Henry Cavendish discovered hydrogen in 1766; the first balloon was sent up in public in 1783—but not with hydrogen, which had to wait a little longer to be harnessed. It was a puff of smoke placidly rising from an evening, fire that suggested the balloon. Two French brothers, Joseph Michael and Jacques Etienne Montgolfier sons of a paper-maker near Lyons, watching the smoke rising from a fire, speculated as to whether, being lighter than air, smoke would lift a weight. They tested the question by inflating a paper bag with smoke, and the bag floated up to the ceiling. The brothers thought some special property in the smoke was responsible for the lifting power, but they could not do much because they were unable to get enough smoke into their paper bags, until a neighbour’s wife came in and suggested that they should tie a dish full of fire and smoke to the bag itself.

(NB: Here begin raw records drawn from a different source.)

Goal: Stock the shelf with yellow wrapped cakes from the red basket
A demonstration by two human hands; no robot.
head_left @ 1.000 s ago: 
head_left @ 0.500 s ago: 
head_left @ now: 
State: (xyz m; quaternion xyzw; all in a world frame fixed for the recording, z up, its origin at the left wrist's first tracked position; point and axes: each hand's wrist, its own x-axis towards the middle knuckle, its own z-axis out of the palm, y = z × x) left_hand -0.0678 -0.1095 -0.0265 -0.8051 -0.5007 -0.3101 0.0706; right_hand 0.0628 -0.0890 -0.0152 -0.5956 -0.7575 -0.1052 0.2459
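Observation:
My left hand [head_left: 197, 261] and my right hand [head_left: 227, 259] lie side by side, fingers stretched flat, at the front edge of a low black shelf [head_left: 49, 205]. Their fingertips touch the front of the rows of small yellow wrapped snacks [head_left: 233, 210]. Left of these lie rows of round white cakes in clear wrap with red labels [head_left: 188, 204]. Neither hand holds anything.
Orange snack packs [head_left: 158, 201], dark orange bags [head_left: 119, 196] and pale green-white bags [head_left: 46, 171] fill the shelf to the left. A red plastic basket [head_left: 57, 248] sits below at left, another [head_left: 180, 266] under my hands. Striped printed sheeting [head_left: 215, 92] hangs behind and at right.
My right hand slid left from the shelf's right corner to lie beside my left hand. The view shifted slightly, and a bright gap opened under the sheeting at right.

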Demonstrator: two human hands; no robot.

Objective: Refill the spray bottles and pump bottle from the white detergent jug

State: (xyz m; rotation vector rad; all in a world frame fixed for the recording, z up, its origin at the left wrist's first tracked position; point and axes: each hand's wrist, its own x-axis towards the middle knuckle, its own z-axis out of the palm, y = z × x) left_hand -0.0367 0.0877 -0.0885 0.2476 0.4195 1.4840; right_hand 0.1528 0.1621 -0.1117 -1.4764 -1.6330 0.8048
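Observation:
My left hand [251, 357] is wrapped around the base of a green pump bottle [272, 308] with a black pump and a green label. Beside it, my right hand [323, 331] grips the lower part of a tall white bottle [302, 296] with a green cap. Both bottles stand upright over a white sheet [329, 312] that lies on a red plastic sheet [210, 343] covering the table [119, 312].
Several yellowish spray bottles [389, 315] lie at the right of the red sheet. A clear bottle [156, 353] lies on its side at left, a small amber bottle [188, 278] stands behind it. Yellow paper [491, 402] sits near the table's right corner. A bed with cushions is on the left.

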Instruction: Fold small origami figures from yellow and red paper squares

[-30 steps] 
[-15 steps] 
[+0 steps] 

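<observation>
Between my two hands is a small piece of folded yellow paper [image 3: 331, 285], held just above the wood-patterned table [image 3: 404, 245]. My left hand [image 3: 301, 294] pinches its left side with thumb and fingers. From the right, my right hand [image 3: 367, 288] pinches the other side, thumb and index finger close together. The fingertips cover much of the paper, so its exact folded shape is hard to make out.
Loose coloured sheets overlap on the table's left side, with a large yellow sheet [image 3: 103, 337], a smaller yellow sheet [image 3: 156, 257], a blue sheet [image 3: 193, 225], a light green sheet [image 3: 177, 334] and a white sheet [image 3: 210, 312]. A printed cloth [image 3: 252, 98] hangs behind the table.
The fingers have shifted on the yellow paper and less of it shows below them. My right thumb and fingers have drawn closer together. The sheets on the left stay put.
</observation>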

The brothers did so, and the bag went up and remained longer than ever in the air. Within seven years of its discovery hydrogen was suggested by Dr. Black, the father of English chemistry, as a method of causing light bladders to float in the air, and in the very year in which the Montgolfiers began their smoke experiments a man named Cavallo had sent up soap-bubbles filled with hydrogen. But the Montgolfiers went on using smoke. They made larger paper bags and raised them with little braziers attached.